Il Giardino Proibito di Trauttmansdorff: un luogo affascinante e pieno di mistero
Suddivisi in quattro aree tematiche, i Giardini di Castel Trauttmansdorff presentano, su una superficie di 12 ettari, più di 80 paesaggi botanici con piante da tutto il mondo.
Autore: Redazione Greencity
Esiste un posto all’interno dei Giardini di Castel Trauttmansdorff dall’atmosfera sinistra, completamente diverso rispetto a tutte le altre aree del giardino botanico meranese. È quasi nascosto, ai piedi delle mura del castello e al suo ingresso c’è una piccola porta, antica, un po’ cigolante, che serve a delimitare il confine con il resto. Si tratta del Giardino Proibito di Trauttmansdorff, così definito perché al suo interno ospita piante ed erbe pericolose, alcune anche mortali e bizzarre sculture dell’artista altoatesino Karl Heinz Steiner, che rievocano lo spirito di Belinda.
In questo tetro giardinetto, quasi tutte le piante contengono sostanze velenose. Le targhette rosse a cui sono associate indicano il rispettivo grado di pericolosità. Il Laburnum anagyroides (maggiociondolo), ad esempio, nonostante il suo aspetto attraente con infiorescenze gialle, è un arbusto velenoso, soprattutto nei baccelli: a causa degli alcaloidi che contengono, 3 o 4 frutti o 15-20 semi possono essere mortali per bambini piccoli. Il Nerium Oleander (oleandro) è una pianta molto velenosa in ogni sua parte, fresca o essiccata. Ad esempio, anche la carne grigliata preparata su spiedini di oleandro o il fumo del suo legno o delle sue foglie bruciati possono causare avvelenamenti. Il Prunus laurocerasus (lauroceraso) è una pianta da siepe molto velenosa, soprattutto i suoi semi e le sue foglie. Nei casi più gravi l’assunzione porta ad arresto respiratorio e cardiaco. Sono stati segnalati avvelenamenti mortali negli animali, ad esempio nelle mucche, con solo 1 kg di foglie.

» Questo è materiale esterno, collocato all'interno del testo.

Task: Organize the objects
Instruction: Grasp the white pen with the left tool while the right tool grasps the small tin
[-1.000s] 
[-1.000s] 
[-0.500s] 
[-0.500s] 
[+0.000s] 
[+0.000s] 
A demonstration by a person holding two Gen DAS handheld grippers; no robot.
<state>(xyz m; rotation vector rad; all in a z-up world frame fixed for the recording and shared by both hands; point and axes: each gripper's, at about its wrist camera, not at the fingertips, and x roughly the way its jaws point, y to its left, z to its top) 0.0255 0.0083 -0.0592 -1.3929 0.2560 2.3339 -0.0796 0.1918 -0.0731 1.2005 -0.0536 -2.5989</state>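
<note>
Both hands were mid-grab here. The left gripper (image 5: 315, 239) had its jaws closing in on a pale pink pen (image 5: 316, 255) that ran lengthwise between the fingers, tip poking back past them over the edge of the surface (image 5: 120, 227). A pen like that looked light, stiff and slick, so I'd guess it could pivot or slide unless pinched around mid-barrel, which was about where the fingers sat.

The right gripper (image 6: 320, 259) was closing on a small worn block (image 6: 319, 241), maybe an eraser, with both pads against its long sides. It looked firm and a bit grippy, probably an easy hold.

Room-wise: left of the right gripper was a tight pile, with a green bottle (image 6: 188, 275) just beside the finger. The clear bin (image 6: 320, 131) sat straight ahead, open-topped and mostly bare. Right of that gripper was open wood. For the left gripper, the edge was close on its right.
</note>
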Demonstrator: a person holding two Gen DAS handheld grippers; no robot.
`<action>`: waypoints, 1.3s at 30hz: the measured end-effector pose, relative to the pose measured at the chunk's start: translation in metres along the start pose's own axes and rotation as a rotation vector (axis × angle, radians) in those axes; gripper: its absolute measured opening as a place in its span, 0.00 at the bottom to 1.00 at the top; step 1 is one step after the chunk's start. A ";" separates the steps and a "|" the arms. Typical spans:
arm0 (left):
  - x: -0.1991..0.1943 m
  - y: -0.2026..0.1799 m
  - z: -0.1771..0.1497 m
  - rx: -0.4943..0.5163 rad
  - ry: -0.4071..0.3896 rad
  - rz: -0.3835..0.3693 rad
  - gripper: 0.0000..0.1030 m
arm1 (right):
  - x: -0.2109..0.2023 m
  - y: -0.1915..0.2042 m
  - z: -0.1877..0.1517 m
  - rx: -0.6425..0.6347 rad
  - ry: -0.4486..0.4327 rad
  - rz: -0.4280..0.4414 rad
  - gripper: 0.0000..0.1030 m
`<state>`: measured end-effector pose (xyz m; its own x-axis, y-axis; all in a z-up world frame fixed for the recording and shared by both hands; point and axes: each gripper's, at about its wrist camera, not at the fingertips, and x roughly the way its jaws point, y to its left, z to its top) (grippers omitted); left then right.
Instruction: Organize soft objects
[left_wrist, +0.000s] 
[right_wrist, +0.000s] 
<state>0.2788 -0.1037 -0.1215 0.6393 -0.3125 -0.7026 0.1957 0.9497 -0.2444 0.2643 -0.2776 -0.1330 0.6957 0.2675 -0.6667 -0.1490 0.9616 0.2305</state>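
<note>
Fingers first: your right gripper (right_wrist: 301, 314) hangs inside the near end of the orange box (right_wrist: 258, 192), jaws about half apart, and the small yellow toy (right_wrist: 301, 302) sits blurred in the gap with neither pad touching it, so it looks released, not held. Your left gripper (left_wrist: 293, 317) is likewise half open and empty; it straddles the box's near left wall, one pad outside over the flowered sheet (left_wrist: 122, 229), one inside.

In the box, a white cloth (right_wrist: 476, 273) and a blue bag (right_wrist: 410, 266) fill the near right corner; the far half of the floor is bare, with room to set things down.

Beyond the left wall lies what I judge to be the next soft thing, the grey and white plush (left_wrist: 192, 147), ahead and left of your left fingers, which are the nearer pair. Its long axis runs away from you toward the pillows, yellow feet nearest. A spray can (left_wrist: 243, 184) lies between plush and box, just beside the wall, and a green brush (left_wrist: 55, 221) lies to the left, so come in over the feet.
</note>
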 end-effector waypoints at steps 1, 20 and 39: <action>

Quanto allo spirito che lo permea, il Giardino Proibito rappresenta la leggenda di Belinda, iniziata 712 anni fa, quando Belinda era una bambina di 10 anni a servizio di una contadina. Belinda amava curare il giardino, all’interno del quale crescevano le piante più benefiche, ma anche quelle più velenose. Un giorno, quando Belinda divenne grande, il bambino della contadina si ferì e, poiché l’infezione si propagava, il corvo Rostolph suggerì a Belinda di preparare una pozione che poteva fare solo una “Nichtlinde”, ossia un’esperta d’erbe dai sette poteri delle streghe: mettere in ammollo nel latte di capra per sette giorni un po’ di mandragora e poi mescolarla con del grasso di montone e sale fino a trasformarla in un unguento denso. Prima però avrebbe dovuto sradicare un abete rosso e impalare sulle sue radici una testa di montone. Nel tentativo di curare il bambino con il suo unguento, Belinda fu scoperta dal parroco, che la tacciò subito di stregoneria e fu condannata al rogo. Al momento però di appiccare il fuoco, chicchi di grandine grandi come mele caddero dal cielo, insieme a una tempesta di vento e pioggia, e Belinda magicamente sparì. Nessuno la vide più. Si crede che faccia innamorare i ragazzi che la incontrano lungo il cammino fino a far perdere loro la ragione.